Start of Block

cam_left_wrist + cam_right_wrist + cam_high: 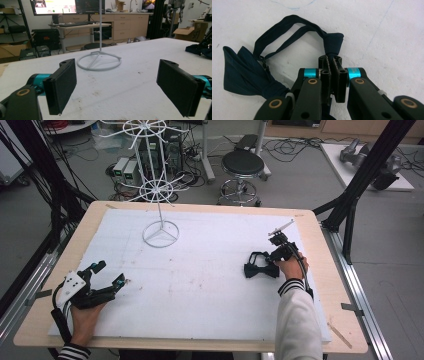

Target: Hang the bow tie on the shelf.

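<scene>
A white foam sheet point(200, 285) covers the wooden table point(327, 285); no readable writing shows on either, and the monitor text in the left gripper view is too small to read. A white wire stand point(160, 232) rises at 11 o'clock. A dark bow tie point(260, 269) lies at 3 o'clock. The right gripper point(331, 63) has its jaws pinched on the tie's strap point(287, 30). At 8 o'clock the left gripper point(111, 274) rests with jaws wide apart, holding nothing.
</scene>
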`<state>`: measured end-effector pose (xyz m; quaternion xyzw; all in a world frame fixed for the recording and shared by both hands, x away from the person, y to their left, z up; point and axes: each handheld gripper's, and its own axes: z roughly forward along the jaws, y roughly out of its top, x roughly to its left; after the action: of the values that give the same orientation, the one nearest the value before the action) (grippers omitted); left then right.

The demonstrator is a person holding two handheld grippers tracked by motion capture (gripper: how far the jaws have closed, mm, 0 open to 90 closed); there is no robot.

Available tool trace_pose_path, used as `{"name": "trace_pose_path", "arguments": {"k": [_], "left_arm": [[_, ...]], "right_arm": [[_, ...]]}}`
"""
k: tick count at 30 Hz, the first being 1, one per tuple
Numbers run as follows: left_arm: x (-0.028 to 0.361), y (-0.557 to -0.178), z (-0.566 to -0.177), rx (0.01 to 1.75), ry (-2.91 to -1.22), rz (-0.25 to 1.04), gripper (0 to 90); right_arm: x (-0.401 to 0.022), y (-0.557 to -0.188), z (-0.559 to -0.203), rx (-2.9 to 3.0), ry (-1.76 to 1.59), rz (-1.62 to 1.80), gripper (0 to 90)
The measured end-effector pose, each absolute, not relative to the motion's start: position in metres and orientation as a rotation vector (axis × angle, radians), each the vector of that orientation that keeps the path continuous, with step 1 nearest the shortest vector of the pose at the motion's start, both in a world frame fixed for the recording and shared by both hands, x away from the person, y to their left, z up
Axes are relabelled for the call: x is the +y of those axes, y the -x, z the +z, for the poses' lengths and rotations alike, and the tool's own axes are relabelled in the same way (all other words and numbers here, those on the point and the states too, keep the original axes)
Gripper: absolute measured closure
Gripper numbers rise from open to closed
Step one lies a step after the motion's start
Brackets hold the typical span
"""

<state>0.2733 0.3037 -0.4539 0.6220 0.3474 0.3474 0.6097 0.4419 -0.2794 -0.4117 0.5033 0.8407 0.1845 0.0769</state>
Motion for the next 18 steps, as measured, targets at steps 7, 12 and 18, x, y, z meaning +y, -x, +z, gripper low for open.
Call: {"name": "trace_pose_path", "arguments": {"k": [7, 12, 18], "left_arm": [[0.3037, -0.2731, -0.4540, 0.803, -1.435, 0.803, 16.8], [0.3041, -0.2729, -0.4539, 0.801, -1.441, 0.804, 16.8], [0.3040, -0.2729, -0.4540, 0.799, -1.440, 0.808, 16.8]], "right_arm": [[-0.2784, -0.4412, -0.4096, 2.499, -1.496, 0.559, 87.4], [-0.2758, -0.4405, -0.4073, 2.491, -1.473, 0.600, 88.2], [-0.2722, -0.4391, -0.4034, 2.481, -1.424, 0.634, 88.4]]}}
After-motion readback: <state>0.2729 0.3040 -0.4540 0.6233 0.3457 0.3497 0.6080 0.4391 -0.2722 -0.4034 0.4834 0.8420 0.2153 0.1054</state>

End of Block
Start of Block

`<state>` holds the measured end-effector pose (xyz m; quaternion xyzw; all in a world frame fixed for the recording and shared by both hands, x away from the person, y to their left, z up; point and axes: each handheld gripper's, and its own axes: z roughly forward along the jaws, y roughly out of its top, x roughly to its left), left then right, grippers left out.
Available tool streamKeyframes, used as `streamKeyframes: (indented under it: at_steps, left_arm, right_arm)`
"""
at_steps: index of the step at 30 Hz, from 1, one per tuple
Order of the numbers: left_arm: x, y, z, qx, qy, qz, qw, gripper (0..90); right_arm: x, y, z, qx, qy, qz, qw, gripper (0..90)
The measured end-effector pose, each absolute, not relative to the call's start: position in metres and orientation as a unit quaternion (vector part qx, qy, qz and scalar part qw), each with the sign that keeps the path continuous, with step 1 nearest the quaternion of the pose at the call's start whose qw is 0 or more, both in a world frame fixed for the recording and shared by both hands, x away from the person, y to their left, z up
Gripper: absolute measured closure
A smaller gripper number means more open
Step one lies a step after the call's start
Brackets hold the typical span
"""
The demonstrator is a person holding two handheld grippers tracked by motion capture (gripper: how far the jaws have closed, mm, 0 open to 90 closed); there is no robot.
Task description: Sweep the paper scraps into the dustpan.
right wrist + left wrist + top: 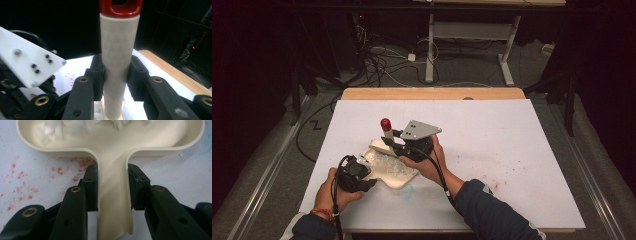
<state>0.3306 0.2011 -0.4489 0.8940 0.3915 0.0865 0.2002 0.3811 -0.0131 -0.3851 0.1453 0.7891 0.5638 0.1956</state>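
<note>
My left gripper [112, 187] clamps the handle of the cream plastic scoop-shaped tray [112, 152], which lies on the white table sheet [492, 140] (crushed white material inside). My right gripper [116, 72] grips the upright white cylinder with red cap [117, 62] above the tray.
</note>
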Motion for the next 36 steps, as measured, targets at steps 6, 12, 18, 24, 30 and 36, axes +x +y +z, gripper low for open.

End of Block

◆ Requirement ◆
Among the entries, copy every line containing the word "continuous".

◆ Solution for this task ◆
The measured end-effector pose, each absolute, not relative to the motion's start: position in metres and orientation as a rotation vector (axis × angle, radians), each the vector of that orientation that keeps the path continuous, with step 1 nearest the shortest vector of the pose at the motion's start, both in a world frame fixed for the recording and shared by both hands, x away from the person, y to their left, z up
The measured end-effector pose, each absolute, not relative to the call's start: position in metres and orientation as a unit quaternion (vector part qx, qy, qz and scalar part qw), each with the sign that keeps the path continuous, with step 1 nearest the quaternion of the pose at the call's start whose qw is 0 or more, both in a world frame fixed for the recording and shared by both hands, x away from the person, y to their left, z up

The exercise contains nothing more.